_EXERCISE BRIEF_. Each line below that includes "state" counts once; report the total and nothing more.

_DATASET SECTION_.
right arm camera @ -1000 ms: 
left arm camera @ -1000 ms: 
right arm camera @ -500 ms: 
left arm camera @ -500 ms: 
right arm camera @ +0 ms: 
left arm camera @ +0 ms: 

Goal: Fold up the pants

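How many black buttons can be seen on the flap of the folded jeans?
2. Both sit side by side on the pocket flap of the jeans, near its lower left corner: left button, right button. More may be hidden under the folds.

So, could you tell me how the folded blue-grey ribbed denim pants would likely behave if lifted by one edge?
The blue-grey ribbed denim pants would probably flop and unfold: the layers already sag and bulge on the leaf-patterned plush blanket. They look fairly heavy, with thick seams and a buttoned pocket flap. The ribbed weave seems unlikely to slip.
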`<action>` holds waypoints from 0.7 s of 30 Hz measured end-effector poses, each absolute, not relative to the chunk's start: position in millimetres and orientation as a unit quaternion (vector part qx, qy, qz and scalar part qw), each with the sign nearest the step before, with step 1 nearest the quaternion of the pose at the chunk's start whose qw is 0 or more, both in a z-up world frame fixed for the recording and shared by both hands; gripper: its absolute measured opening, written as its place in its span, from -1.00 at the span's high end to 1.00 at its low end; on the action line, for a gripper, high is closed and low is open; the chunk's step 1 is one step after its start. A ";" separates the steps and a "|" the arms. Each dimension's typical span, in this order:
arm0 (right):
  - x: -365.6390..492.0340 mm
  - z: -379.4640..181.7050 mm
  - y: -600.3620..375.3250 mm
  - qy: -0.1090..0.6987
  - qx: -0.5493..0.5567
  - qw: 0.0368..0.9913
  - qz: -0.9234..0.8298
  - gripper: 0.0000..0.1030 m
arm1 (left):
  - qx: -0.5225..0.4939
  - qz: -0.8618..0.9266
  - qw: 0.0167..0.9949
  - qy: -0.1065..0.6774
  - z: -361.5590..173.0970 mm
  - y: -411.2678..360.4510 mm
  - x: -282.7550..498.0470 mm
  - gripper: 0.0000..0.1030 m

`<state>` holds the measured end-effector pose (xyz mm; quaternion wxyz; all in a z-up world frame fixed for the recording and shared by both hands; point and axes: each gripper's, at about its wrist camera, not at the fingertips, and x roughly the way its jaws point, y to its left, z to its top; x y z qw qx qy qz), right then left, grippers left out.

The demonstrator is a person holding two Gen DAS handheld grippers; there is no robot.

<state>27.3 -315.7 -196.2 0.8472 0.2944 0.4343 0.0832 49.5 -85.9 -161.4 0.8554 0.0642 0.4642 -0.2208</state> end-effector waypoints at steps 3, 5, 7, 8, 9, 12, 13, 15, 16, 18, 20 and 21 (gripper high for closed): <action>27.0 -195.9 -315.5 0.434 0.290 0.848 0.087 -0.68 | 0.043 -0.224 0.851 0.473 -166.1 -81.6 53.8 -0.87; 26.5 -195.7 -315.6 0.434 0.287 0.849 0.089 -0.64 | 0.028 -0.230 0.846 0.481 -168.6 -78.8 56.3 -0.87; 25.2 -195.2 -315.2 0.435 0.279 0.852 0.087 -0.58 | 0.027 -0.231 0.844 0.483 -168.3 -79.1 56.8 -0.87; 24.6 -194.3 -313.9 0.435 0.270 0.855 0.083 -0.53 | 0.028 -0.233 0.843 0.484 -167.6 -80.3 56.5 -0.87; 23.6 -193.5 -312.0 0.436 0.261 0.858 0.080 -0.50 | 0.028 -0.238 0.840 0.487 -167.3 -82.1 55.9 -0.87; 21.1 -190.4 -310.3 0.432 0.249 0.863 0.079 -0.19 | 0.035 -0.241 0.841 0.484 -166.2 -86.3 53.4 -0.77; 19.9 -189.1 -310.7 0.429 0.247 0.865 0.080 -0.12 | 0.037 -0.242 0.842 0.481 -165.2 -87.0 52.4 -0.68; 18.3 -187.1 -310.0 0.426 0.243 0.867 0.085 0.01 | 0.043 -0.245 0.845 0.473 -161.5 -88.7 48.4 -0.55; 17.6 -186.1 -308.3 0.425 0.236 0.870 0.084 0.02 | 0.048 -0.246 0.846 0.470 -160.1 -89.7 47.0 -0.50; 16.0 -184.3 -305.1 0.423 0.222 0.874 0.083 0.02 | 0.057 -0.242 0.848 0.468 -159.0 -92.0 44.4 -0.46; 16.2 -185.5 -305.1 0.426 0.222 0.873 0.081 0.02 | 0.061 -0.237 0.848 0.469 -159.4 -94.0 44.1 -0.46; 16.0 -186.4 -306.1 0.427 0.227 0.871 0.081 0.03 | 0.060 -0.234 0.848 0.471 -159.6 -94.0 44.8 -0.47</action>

_ANSWER FOR THIS EXERCISE_. 2